TASK TO COMPLETE:
Please give, exactly as they appear below, the line with "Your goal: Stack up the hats" and every line after it through the final one, and nothing else.

GIVEN DATA:
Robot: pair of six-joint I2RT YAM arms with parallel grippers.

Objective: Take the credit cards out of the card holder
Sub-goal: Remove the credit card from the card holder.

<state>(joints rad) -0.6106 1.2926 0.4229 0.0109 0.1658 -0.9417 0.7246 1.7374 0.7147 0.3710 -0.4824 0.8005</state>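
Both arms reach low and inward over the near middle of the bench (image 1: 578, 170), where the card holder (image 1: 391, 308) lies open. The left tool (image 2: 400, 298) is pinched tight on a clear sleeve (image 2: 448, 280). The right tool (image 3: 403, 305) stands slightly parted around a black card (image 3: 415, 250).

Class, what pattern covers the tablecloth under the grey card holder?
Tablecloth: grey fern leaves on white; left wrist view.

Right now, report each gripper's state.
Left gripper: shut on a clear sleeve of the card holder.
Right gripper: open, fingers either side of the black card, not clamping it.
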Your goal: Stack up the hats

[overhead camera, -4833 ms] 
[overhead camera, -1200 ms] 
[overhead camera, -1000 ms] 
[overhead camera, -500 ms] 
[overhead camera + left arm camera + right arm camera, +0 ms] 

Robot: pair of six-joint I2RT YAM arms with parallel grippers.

ANSWER TO THE PROBLEM:
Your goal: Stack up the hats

[overhead camera, -4833 ms] 
[overhead camera, -1200 ms] 
[overhead camera, -1000 ms] 
[overhead camera, -500 ms] 
[overhead camera + left arm camera + right arm camera, +0 ms] 

Robot: pair of six-joint I2RT YAM arms with parallel grippers.

Here is where the answer stops.